The shell script is also resource friendly. For most connections, it will append a timestamp to a file, stat for the presense of another file and exit.

REQUIRED ARGUMENTS

ip
An IPv4 address. The IP should come from a reliable source that is difficult to spoof. Tcpwrappers is an excellent source. UDP connections are a poor source as they are easily spoofed. The log files of TCP daemons can be good source if they are parsed carefully to avoid log injection attacks.

All actions except report and help require an IP address. The IP address can be manually specified by an administrator, or preferably passed in by a TCP server such as tcpd (tcpwrappers), inetd, or tcpserver (daemontools).

OPTIONS

blacklist
deny all future connections
whitelist
whitelist all future connections, remove the IP from the blacklists, and make it immune to future connection tests.
delist
remove an IP from the white and blacklists. This is useful for testing that sentry is working as expected.
connect
register a connection by an IP. The connect method will log the attempt and the time. If the IP is white or blacklisted, it will exit immediately.
Next, it checks to see if it has seen the IP more than 3 times. If so, check the logs for successful, failed, and naughty attempts from that IP. If there are any successful logins, whitelist the IP and exit.
If there are no successful logins and there are naughty ones, blacklist the IP. If there are no successful and no naughty attempts but more than 10 connection attempts, blacklist the IP. See the NAUGHTY section below.

EXAMPLES

HOME GATEWAY

$ /var/db/sentry/sentry.pl -r
-------- summary ---------
204 unique IPs have connected 4766 times
139 IPs are blacklisted
  3 IPs are whitelisted

EUROPEAN DNS MIRROR

$ /var/db/sentry/sentry.pl -r
  -------- summary ---------
 90 unique IPs have connected 458 times
 48 IPs are blacklisted
  3 IPs are whitelisted

SHELL COMMANDS

View the total number of connections:

 cat /var/db/sentry/seen/*/*/*/* | wc -l
      57

the number of unique IPs that have connected:

 ls /var/db/sentry/seen/*/*/*/* | wc -l
       4

the timestamps for every connection 10.0.1.193 made:

 for ts in `cat /var/db/sentry/seen/10/0/1/193`; do date -r $ts; done

   Wed Feb 25 20:18:55 PST 2009
   Wed Feb 25 20:18:57 PST 2009
   ....
   Wed Feb 25 21:18:45 PST 2009

check if 10.0.1.193 is whitelisted

 test -f /var/db/sentry/white/10/0/1/193 && echo yes
 yes

NAUGHTY

Sentry has flexible rules for what constitutes a naughty connection. For SSH, attempts to log in as an invalid user are considered naughty. For SMTP, the sending of a virus, or an email with a high spam score could be considered naughty. See the configuration section in the script related settings.

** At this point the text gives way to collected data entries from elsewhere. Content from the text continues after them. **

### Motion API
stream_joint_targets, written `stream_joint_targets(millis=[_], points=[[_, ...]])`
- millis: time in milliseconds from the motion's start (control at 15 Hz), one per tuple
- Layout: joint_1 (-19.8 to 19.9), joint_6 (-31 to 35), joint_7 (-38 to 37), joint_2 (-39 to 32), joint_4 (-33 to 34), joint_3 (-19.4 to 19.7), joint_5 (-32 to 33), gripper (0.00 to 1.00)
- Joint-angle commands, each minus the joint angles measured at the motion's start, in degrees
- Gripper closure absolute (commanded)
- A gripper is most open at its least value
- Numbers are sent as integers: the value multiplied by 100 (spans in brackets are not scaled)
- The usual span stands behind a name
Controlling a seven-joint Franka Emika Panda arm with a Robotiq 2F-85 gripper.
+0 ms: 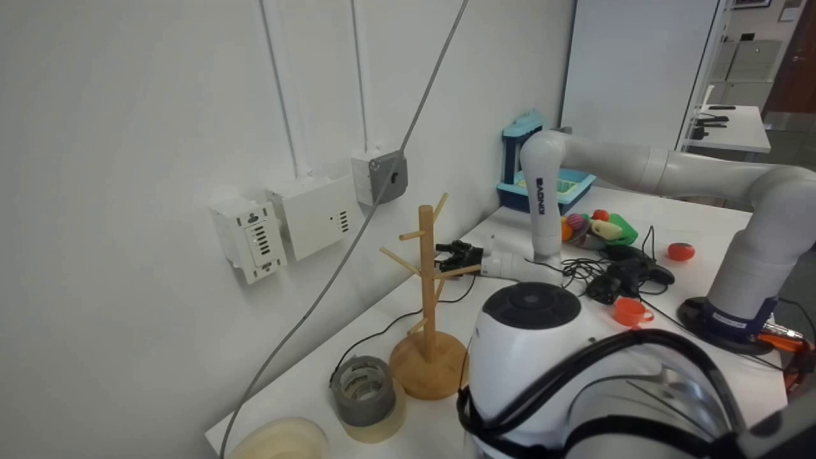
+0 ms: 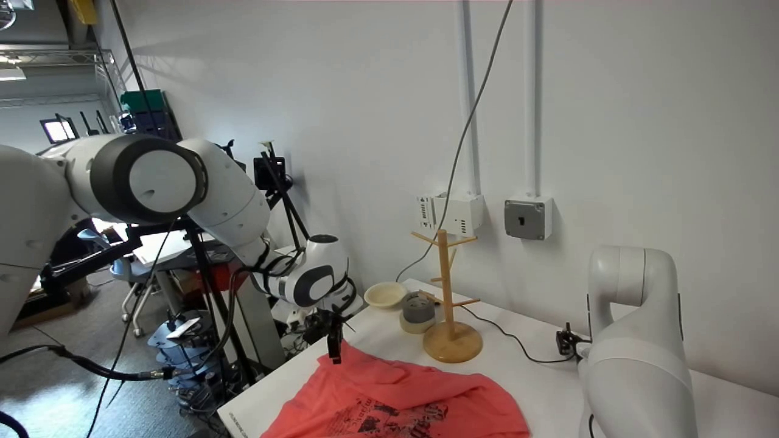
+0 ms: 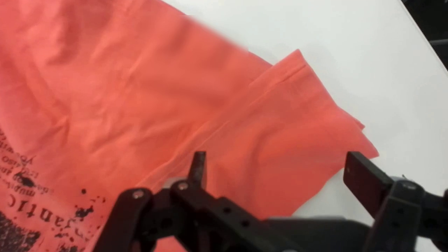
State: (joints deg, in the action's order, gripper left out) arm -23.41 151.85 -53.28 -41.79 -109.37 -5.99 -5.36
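Red shirt (image 3: 140, 94) lay wrinkled on the bench (image 3: 350, 45), below the gripper (image 3: 275, 161), which was spread wide, holding nothing; one fold seemed done, a grasp seemed still left.

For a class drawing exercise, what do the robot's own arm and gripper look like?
The Franka Emika Panda arm is white and rounded, with a dark ring framing a white disc at one joint. Black cables run along its outside. The Robotiq gripper is black, with jointed linkages, small round screws and flat, block-like fingertips.
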Motion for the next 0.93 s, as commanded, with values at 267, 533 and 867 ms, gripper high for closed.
stream_joint_targets(millis=[267, 533, 867], points=[[-187, -318, -254, -590, 899, 99, -128, 0], [-252, -459, -414, -884, 1204, 112, -114, 9], [-375, -646, -512, -1264, 1613, 206, -16, 15]])
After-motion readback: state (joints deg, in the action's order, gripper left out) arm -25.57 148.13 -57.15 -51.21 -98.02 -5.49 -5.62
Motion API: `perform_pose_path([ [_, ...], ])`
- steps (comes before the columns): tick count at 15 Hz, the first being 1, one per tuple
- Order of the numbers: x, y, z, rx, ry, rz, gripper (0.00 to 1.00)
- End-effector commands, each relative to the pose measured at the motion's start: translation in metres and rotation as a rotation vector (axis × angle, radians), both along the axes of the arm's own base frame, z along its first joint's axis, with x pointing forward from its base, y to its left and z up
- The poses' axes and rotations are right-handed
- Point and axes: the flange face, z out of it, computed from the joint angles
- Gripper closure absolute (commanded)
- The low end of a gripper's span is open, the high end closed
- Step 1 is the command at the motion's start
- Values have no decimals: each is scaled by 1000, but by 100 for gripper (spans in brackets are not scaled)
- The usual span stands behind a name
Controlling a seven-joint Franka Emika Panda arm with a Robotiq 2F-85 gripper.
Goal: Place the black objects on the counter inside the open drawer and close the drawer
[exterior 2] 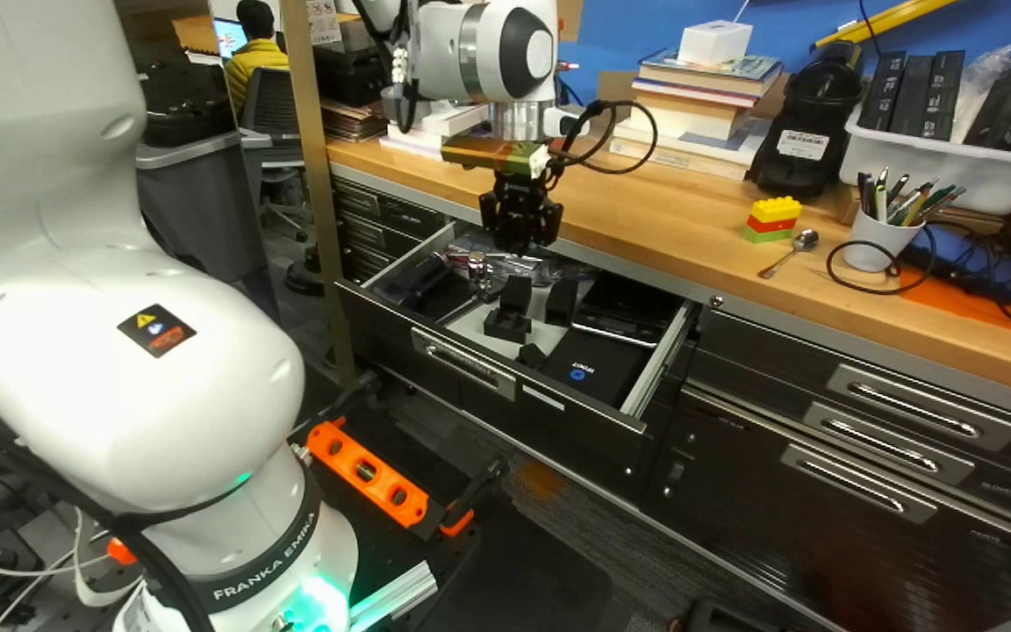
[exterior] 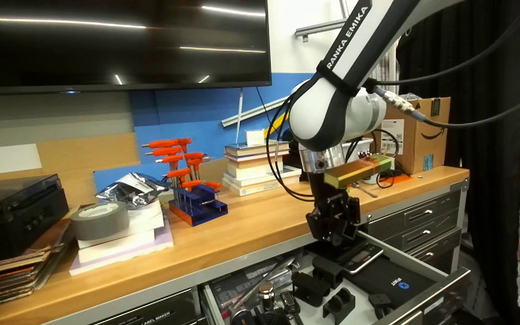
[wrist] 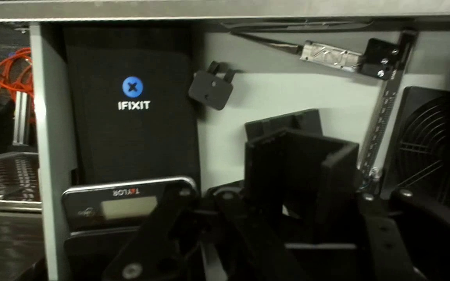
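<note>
Over the drawer (exterior 2: 558, 426), open presumably to take the black objects (exterior: 310, 288), the gripper (exterior 2: 521, 235) is poised. Jaw state can't be told.

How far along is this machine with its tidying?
Seemingly done: several black pieces lie in the drawer. In hand: the end effector, above the drawer, appears to grip a black U-shaped piece. Remaining: probably releasing that inside, then closing the drawer, which stands open.
</note>
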Motion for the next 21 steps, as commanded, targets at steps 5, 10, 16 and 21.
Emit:
perform_pose_path([
  [5, -53, 52, -15, 141, -82, 8, 85],
  [10, -66, 94, -33, 181, -105, 77, 86],
  [16, -70, 94, -64, 246, -81, 103, 85],
  [21, -64, 80, -94, 281, -57, 112, 85],
])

CONFIGURATION AND ENVIRONMENT

There is a very brief configuration section at the top of the script. Once your IP is whitelisted, update the booleans for your firewall preference and Sentry will update your firewall too.

Sentry does NOT make changes to your firewall configuration. It merely adds IPs to a table/list/chain. It does this dynamically and it is up to the firewall administrator to add a rule that does whatever you'd like with the IPs in the sentry table.

I use the sentry IP table like so with PF:

 table sentry persist
 block in quick from <sentry_blacklist>

That blocks all connections from anyone in the sentry table.

DIAGNOSTICS

Sentry can be run with --verbose which will print informational messages as it runs.

DEPENDENCIES

Sentry uses only modules built into perl. Additional modules may be used in the future but Sentry will not depend upon them. In other words, if you extend Sentry with modules are aren't built-ins, also include a fallback method.

BUGS AND LIMITATIONS

There are no known bugs. The IPFW and ipchains code is not tested as I don't use either of them (any more). Report problems to author.

AUTHOR

Matt Simerson (msimerson@cpan.org)

ACKNOWLEDGEMENTS

Those who came before me: denyhosts, fail2ban, sshblacklist, et al

LICENCE AND COPYRIGHT

Copyright (c) 2009 The Network People, Inc. (info@tnpi.net).

This module is free software; you can redistribute it and/or modify it under the same terms as Perl itself. See perlartistic.

This program is distributed in the hope that it will be useful, but WITHOUT ANY WARRANTY; without even the implied warranty of MERCHANTABILITY or FITNESS FOR A PARTICULAR PURPOSE.